Le noiose conversazioni con chi ti attacca bottone in discoteca, di solito iniziano così. Si fermano alla prima domanda se l’interlocutore è ubriaco, alla seconda se il suddetto cercava una minorenne, alla terza se non si sente normodotato, alla quarta, se cercava una facile, oppure continua, se è interessante ed interessato. Per farla breve non riporterò le domande, ma solo le mie solite risposte.

  • Doralice. Sì, tutto attaccato, con una “a”. Grazie, è il nome di una principessa africana dell’Orlando Furioso. La mia mamma si chiama Cristina e non voleva che le sue figlie avessero nomi comuni come il suo. Sì, ho 2 sorelle: Fiorelisa ed Arabella. Fiorelisa inventato, Arabella il titolo di un romanzo ed attualmente anche di una canzone degli Arctic Monkeys.
  • 22 anni. Eh sono andata a scuola un anno prima, in realtà a 4 anni e 10 mesi perché sono del 31 ottobre. Del 1995. Sì, praticamente ’96. Eh sì, mi sono laureata in triennale e mi sto laureando anche alla specialistica.
  • In triennale ho studiato Economia Aziendale all’Università del Piemonte Orientale (non OrienDale come scrissi sulla copertina della tesi), ad Alessandria e ora sto studiando Marketing e mercati globali in Bicocca, a Milano.
  • Eh… non so mai rispondere a questa domanda. Dove vivo adesso? O dove sono cresciuta? O dove ho vissuto? O dove mi sento a “casa”? Sono nata a Verbania, ho vissuto 8 anni a Varese, mi sono trasferita a CasaleMonferratoInProvinciaDiAlessandria (detto tutto d’un fiato tanto non capiscono), poi ad Alessandria per l’università, il terzo anno sono stata in Erasmus a Siviglia, ho iniziato la magistrale a Milano, ma con un programma di doppia laurea sono partita per Buenos Aires il secondo anno, tutte le estati della mia infanzia ho passato 3 mesi a Santa Margherita Ligure, e gli inverni a Cervinia. Attualmente sono residente a Genova, perché mentre ero a Buenos Aires mia mamma e mia sorella Arabella si sono trasferite lì. Sì, i miei genitori sono separati e Fiorelisa vive con mio papà a Varese. Ah giusto, io… Io in Italia mi sento a “casa”, sto scrivendo la tesi a Milano, in questo preciso istante, domani non lo so.

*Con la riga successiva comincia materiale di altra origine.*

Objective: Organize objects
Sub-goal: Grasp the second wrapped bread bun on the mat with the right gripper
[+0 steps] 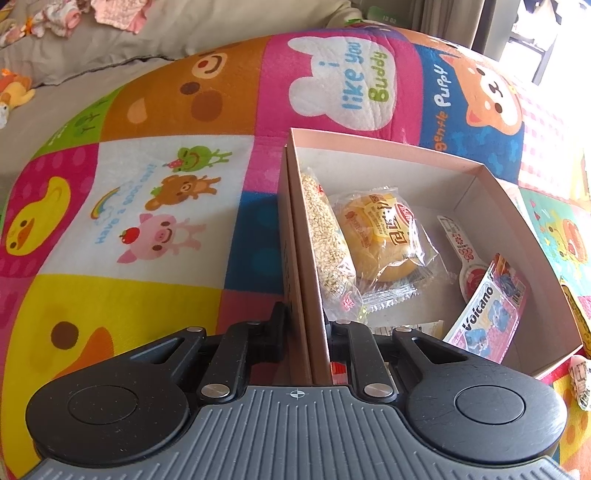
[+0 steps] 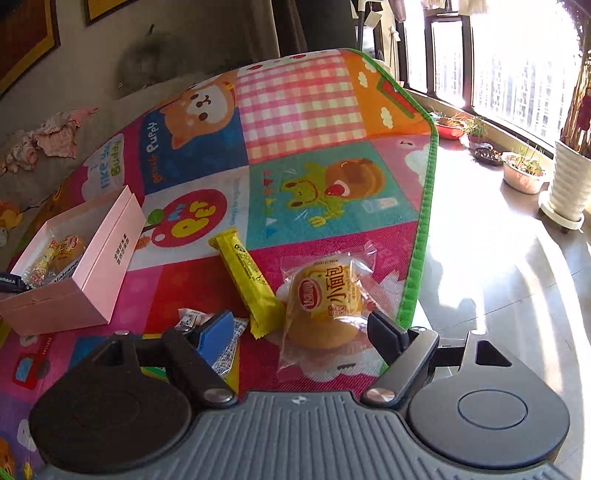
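My left gripper (image 1: 306, 321) is shut on the left wall of an open pink box (image 1: 480, 173), one finger outside and one inside. The box holds a sesame snack packet (image 1: 325, 229), a wrapped yellow bun (image 1: 384, 236), a red-and-white sachet (image 1: 467, 258) and a "Volcano" packet (image 1: 487, 314). In the right wrist view the box (image 2: 110, 251) sits at the left. My right gripper (image 2: 301, 330) is open, its fingers on either side of a second wrapped bun (image 2: 325, 295) on the mat, not touching it. A yellow bar (image 2: 243, 273) lies just left of that bun.
Small wrapped sweets (image 2: 190, 317) and a printed packet (image 2: 229, 354) lie by my right gripper's left finger. The colourful play mat (image 2: 303, 110) ends at a green border (image 2: 424, 236), with sunlit floor and plant pots (image 2: 524, 173) beyond. A grey couch with clothes (image 1: 110, 14) lies behind.
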`<state>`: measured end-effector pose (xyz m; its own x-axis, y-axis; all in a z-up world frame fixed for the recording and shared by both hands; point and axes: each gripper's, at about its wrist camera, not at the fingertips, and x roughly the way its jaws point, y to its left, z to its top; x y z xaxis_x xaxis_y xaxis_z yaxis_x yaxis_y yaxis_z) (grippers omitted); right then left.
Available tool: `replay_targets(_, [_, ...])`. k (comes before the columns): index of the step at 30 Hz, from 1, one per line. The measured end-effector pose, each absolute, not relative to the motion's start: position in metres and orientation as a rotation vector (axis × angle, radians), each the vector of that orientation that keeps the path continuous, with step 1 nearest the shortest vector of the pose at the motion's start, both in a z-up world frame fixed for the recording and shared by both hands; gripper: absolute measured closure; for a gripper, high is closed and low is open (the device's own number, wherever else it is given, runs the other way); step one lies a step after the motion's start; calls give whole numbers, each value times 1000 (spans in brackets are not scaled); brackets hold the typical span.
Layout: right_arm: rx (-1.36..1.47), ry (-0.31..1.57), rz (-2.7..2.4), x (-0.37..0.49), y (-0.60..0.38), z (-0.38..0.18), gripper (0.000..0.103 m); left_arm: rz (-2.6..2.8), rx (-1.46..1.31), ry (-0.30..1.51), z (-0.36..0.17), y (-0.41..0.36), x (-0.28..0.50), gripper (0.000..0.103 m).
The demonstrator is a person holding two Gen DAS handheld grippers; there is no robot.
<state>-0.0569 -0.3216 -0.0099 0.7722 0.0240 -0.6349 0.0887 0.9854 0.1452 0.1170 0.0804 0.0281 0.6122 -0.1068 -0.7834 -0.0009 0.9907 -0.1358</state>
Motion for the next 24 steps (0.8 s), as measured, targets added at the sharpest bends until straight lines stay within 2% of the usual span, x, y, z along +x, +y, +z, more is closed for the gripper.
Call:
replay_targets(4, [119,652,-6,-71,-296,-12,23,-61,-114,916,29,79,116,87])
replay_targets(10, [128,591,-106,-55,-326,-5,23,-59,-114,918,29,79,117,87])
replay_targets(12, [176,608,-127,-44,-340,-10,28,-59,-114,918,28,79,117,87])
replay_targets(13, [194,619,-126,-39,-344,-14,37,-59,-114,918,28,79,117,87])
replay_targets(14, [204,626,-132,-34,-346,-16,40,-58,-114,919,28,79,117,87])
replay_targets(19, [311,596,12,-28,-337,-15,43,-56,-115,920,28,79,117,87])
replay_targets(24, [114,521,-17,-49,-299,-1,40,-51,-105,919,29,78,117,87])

  • Hobby? Ma veramente? Suona molto vintage questa parola. Comunque amo davvero alcune cose: il cibo, il mare, scrivere, osservare le persone, viaggiare, annusare prima di toccare e di mangiare, sedermi scomposta, fare la cacca, parlare senza peli sulla lingua della cacca, meravigliarmi della natura e della genialità dell’uomo, lasciarmi trasportare dall’arte, il cielo.
  • Non mi piacciono gli alimenti chiave che danno soddisfazione all’umanità: cioccolato, caffè, bibite gasate, nutella ed alcol.
  • Ho fatto per 12 anni nuoto e sci, poi mi sono ribellata, ho provato danza moderna, con poco successo, i corsi in palestra, crossfit ed ho scoperto lo yoga da un annetto. Non mi piace correre, se non al mare, ma lo faccio comunque perché rispetto il mio corpo e cerco di dargli tutto quello di cui ha bisogno, dentro e fuori. Anche se a volte proprio non ho voglia di andare dall’estetista e mi tengo i peli più del dovuto. Ah no forse questo non era da dire.
  • Scrittura, blog, economia e marketing non sono pineti opposti, viaggiano incredibilmente sulla stessa lunghezza d’onda ed è una lunghezza mutevole, che non annoia e mi dà modo di spaziare tra più settori, idee e… m’ispira.
  • Programmi? Non avere un programma. Laurearmi, guardare il mondo e trovare un lavoro che non sia proprio un lavoro, ma un modo di arricchirmi, arricchire chi mi sta intorno e magari essere anche retribuita per farlo. Ovunque si trovi.

Ah giusto, questo blog? E’ un purpurrì di tutto questo.